If you do list-job while running the above commands, you will see between 1 and 3 new jobs. Eventually there will be a job for each of the HEAD commits, however Pachyderm won’t create a new job until the previous job has completed.

What to do if you accidentally process something you didn’t want to

In all of the examples above we’ve been advancing the master branch to later commits. However, this isn’t a requirement of the system, you can move backward to previous commits just as easily. For example, if after the above commands you realized that actually want your final output to be the result of processing staging^1, you can “roll back” your HEAD commit the same way we did before.

$ pachctl create-branch data master --head staging^1

This will kick off a new job to process staging^1. The HEAD commit on your output repo will be the result of processing staging^1 instead of staging.
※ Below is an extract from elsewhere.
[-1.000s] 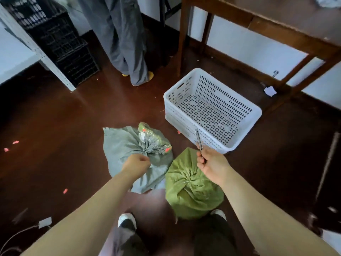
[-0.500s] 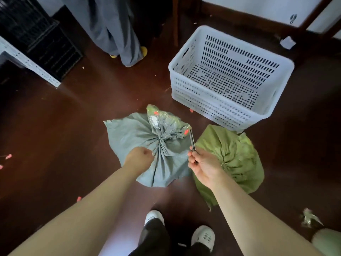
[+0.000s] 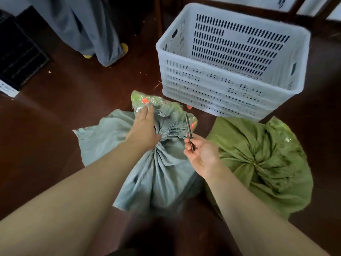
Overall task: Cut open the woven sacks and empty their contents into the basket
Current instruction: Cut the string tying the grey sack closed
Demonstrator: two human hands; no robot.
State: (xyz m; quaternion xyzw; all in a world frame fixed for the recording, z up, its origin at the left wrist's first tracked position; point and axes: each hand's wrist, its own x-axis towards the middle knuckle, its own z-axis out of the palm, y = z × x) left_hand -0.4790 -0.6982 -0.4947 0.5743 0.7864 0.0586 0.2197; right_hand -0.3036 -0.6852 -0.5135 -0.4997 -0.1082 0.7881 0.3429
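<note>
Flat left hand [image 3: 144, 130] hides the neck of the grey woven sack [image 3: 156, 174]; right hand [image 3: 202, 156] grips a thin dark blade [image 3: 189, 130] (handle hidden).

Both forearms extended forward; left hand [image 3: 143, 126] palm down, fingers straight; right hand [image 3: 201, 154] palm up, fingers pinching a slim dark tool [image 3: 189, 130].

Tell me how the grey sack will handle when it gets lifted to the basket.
The grey sack will probably be floppy: its cloth lies in loose folds and flat flaps on the floor. It likely sags from the gathered neck by the left hand, which looks the surest grip. Weight seems modest, since the bulge is small, though its contents barely show.
</note>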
More complicated staging patterns

Using a staging branch allows you to defer processing, but it’s inflexible, in that you need to know ahead of time what you want your input commits to look like. Sometimes you want to be able to commit data in an ad-hoc, disorganized way and then organize it later. For this, instead of updating your master branch to point at commits from staging, you can copy files directly from staging to master. With copy-file, this only copies references, it doesn’t move the actual data for the files around.

This would look like:

$ pachctl start-commit data master
$ pachctl copy-file data staging file1 data master
$ pachctl copy-file data staging file2 data master
$ pachctl finish-commit data master

You can also, of course, issue delete-file and put-file while the commit is open if you want to remove something from the parent commit or add something that isn’t stored anywhere else.